→ Exercise details
Make an exact copy of the entries below.

→ Extracted material
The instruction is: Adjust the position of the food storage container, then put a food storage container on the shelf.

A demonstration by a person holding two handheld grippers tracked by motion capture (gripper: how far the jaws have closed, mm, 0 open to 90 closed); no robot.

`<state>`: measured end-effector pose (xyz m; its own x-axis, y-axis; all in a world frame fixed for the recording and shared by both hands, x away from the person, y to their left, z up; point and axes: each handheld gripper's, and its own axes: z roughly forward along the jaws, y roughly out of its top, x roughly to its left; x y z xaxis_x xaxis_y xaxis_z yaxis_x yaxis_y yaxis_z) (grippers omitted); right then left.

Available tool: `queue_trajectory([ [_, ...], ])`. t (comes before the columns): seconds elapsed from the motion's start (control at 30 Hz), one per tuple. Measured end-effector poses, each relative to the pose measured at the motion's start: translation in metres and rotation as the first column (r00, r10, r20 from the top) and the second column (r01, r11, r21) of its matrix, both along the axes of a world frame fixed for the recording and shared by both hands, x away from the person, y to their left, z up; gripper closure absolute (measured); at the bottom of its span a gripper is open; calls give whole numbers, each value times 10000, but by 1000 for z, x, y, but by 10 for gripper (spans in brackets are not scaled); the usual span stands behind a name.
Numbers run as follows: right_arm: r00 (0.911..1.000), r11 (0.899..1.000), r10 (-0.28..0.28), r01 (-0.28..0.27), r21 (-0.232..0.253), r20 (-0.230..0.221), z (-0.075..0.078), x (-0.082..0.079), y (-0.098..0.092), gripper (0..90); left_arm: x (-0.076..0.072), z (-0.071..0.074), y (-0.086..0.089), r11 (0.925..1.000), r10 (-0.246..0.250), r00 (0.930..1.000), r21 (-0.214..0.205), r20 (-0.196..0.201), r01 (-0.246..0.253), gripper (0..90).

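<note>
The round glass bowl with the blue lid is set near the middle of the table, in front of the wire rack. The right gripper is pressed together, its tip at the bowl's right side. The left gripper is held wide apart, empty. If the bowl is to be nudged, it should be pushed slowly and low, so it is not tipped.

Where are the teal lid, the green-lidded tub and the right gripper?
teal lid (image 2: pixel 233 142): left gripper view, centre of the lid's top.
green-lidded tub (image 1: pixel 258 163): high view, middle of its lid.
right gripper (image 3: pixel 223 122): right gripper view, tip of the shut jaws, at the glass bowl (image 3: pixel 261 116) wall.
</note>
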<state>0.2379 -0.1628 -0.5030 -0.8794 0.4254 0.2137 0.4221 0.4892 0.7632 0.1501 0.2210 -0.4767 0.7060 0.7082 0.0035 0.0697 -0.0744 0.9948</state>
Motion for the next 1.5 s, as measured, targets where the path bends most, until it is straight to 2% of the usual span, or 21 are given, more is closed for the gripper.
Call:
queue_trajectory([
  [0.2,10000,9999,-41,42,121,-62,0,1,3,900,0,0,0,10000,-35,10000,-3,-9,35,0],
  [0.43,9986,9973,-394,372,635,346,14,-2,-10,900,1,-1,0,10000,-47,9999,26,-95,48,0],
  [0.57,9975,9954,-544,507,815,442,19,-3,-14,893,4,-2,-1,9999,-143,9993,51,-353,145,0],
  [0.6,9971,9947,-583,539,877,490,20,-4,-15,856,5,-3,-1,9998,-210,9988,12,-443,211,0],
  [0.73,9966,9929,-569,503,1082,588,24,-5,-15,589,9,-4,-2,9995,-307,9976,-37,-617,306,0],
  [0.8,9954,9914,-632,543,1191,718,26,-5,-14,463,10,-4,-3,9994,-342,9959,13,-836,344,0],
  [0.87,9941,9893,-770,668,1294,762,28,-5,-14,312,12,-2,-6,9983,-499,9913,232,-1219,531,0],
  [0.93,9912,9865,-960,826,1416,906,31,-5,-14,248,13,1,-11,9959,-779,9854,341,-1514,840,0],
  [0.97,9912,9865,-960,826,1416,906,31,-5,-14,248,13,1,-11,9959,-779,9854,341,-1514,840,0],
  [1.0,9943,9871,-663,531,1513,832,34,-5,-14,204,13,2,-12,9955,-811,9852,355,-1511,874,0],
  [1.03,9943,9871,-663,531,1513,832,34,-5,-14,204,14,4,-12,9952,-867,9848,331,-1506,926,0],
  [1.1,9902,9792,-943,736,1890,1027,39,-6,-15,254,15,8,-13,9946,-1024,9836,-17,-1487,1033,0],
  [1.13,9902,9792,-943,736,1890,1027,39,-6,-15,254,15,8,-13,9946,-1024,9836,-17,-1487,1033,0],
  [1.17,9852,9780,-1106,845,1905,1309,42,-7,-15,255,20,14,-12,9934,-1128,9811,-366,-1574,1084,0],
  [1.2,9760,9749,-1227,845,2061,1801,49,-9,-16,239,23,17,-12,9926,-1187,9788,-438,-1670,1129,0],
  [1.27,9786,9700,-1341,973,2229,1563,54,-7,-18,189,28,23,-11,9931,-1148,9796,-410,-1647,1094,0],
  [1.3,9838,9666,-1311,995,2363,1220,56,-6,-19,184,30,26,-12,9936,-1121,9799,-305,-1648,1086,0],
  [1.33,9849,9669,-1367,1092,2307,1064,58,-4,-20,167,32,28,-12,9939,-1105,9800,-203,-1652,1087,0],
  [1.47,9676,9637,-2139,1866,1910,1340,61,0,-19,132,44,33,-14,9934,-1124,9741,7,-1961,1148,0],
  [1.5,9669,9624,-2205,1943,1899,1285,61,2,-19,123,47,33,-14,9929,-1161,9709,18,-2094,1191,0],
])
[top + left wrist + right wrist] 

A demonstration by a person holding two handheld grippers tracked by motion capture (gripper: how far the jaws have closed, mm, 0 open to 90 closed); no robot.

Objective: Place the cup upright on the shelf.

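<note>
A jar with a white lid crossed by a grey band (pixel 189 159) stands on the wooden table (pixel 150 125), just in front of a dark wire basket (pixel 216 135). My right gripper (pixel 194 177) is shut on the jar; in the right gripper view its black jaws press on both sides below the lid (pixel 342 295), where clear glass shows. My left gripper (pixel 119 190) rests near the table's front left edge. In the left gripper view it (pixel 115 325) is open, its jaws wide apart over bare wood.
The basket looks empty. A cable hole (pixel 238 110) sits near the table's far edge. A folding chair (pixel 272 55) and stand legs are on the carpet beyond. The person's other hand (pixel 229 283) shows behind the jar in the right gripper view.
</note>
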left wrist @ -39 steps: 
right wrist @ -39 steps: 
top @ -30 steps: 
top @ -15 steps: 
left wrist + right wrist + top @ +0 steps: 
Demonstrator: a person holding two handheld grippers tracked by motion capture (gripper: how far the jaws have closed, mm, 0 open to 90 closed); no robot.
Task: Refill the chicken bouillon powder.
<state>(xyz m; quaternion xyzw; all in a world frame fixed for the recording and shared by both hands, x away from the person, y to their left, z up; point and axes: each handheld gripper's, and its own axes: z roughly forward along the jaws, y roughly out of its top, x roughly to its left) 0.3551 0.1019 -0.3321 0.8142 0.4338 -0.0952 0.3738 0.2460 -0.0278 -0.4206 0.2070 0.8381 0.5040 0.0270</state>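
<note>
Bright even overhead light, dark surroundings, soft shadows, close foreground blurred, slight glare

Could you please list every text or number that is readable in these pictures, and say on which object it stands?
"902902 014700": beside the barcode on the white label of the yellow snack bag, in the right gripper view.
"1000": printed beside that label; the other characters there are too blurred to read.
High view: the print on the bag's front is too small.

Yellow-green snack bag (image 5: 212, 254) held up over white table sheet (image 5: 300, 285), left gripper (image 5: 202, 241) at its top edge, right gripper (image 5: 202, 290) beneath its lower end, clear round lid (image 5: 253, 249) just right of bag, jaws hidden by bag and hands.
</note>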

→ Written response
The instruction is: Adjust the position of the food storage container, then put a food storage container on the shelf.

A demonstration by a person holding two handheld grippers tracked by motion capture (gripper: how far the jaws have closed, mm, 0 open to 90 closed); no robot.

`<state>`: measured end-effector pose (xyz m; its own x-axis, y-axis; all in a world frame fixed for the recording and shared by both hands, x away from the person, y to their left, z up; point and axes: each handheld gripper's, and its own axes: z roughly forward along the jaws, y roughly out of its top, x roughly to its left; x y z xaxis_x xaxis_y xaxis_z yaxis_x yaxis_y yaxis_z) (grippers omitted); right then left.

Available tool: `queue_trajectory([ [_, ...], ])`. t (comes before the columns): seconds elapsed from the motion's start (control at 30 Hz), one per tuple. Measured end-effector poses, each relative to the pose measured at the motion's start: translation in metres and rotation as the first column (r00, r10, r20 from the top) and the second column (r01, r11, r21) of its matrix, both along the axes of a world frame fixed for the recording and shared by both hands, x away from the person, y to their left, z up; gripper closure absolute (measured); at the bottom of its span a gripper is open; calls give whole numbers, each value times 10000, but by 1000 for z, x, y, but by 10 for gripper (spans in brackets are not scaled); the usual span stands behind a name.
Numbers run as follows: right_arm: r00 (0.911..1.000), r11 (0.899..1.000), r10 (-0.28..0.28), r01 (-0.28..0.27), r21 (-0.232..0.253), r20 (-0.230..0.221), z (-0.075..0.078), x (-0.082..0.079), y (-0.098..0.092), gripper (0..90); left_arm: x (-0.076..0.072), z (-0.071..0.074), y (-0.086..0.089), r11 (0.925..1.000), r10 (-0.246..0.250), r00 (0.930..1.000), r21 (-0.214..0.205), r20 (-0.196..0.201), r01 (-0.246..0.253), gripper (0..90).

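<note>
The round glass bowl with the blue lid is set near the middle of the table, in front of the wire rack. The right gripper is pressed together, its tip at the bowl's right side. The left gripper is held wide apart, empty. If the bowl is to be nudged, it should be pushed slowly and low, so it is not tipped.

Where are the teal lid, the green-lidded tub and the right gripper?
teal lid (image 2: pixel 233 142): left gripper view, centre of the lid's top.
green-lidded tub (image 1: pixel 258 163): high view, middle of its lid.
right gripper (image 3: pixel 223 122): right gripper view, tip of the shut jaws, at the glass bowl (image 3: pixel 261 116) wall.
</note>
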<state>0.2379 -0.1628 -0.5030 -0.8794 0.4254 0.2137 0.4221 0.4892 0.7632 0.1501 0.2210 -0.4767 0.7060 0.7082 0.0035 0.0697 -0.0744 0.9948</state>
Motion for the next 1.5 s, as measured, targets where the path bends most, until it is straight to 2% of the usual span, or 21 are given, more is closed for the gripper.
Call:
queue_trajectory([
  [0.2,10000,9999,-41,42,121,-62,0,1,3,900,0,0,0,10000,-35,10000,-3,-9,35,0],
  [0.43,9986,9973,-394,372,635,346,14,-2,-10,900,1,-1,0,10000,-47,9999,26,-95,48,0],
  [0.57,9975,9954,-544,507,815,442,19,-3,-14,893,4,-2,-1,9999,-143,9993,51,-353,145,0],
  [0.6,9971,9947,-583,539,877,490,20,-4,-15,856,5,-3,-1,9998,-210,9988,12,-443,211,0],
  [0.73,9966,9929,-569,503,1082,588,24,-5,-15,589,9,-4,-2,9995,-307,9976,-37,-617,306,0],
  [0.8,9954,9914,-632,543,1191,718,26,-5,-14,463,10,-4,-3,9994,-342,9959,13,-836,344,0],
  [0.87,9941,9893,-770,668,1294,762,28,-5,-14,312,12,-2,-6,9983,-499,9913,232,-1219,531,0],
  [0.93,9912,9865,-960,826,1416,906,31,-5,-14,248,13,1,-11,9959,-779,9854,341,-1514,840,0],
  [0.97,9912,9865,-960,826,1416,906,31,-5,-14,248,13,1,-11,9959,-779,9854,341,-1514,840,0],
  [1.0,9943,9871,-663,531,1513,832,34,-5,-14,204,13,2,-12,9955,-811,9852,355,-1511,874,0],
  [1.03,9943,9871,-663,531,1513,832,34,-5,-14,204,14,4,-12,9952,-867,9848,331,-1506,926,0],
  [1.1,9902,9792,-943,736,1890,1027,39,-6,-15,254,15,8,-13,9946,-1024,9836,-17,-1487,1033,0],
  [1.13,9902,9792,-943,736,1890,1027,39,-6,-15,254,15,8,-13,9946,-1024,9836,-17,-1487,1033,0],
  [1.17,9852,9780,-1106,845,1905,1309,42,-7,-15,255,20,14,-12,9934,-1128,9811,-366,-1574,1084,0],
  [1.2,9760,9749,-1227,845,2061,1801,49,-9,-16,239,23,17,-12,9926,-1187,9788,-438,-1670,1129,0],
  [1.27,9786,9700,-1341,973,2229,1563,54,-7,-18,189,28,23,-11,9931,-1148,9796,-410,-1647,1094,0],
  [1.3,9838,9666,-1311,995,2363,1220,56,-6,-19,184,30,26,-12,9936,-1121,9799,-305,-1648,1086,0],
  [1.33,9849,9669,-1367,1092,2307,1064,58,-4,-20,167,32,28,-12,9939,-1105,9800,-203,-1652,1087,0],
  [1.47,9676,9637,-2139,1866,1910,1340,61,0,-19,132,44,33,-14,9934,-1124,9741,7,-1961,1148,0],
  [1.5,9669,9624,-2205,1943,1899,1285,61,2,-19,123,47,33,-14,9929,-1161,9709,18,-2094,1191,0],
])
[top + left wrist + right wrist] 

A demonstration by a person holding two handheld grippers tracked by motion capture (gripper: how far the jaws have closed, mm, 0 open to 90 closed); no robot.

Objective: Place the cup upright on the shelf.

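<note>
A jar with a white lid crossed by a grey band (pixel 189 159) stands on the wooden table (pixel 150 125), just in front of a dark wire basket (pixel 216 135). My right gripper (pixel 194 177) is shut on the jar; in the right gripper view its black jaws press on both sides below the lid (pixel 342 295), where clear glass shows. My left gripper (pixel 119 190) rests near the table's front left edge. In the left gripper view it (pixel 115 325) is open, its jaws wide apart over bare wood.
The basket looks empty. A cable hole (pixel 238 110) sits near the table's far edge. A folding chair (pixel 272 55) and stand legs are on the carpet beyond. The person's other hand (pixel 229 283) shows behind the jar in the right gripper view.
</note>
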left wrist @ -39 steps: 
right wrist @ -39 steps: 
top @ -30 steps: 
top @ -15 steps: 
left wrist + right wrist + top @ +0 steps: 
Demonstrator: a person holding two handheld grippers tracked by motion capture (gripper: how far the jaws have closed, mm, 0 open to 90 closed); no robot.
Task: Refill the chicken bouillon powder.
<state>(xyz m; quaternion xyzw; all in a world frame fixed for the recording and shared by both hands, x away from the person, y to their left, z up; point and axes: each handheld gripper's, and its own axes: z roughly forward along the jaws, y roughly out of its top, x roughly to its left) 0.3551 0.1019 -0.3321 0.8142 0.4338 -0.0952 0.3738 0.2460 -0.0278 -0.4206 0.2070 0.8381 0.5040 0.0270</state>
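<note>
Bright even overhead light, dark surroundings, soft shadows, close foreground blurred, slight glare

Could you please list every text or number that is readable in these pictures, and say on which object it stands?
"902902 014700": beside the barcode on the white label of the yellow snack bag, in the right gripper view.
"1000": printed beside that label; the other characters there are too blurred to read.
High view: the print on the bag's front is too small.

Yellow-green snack bag (image 5: 212, 254) held up over white table sheet (image 5: 300, 285), left gripper (image 5: 202, 241) at its top edge, right gripper (image 5: 202, 290) beneath its lower end, clear round lid (image 5: 253, 249) just right of bag, jaws hidden by bag and hands.
</note>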

The answer to this exercise has been written out completely.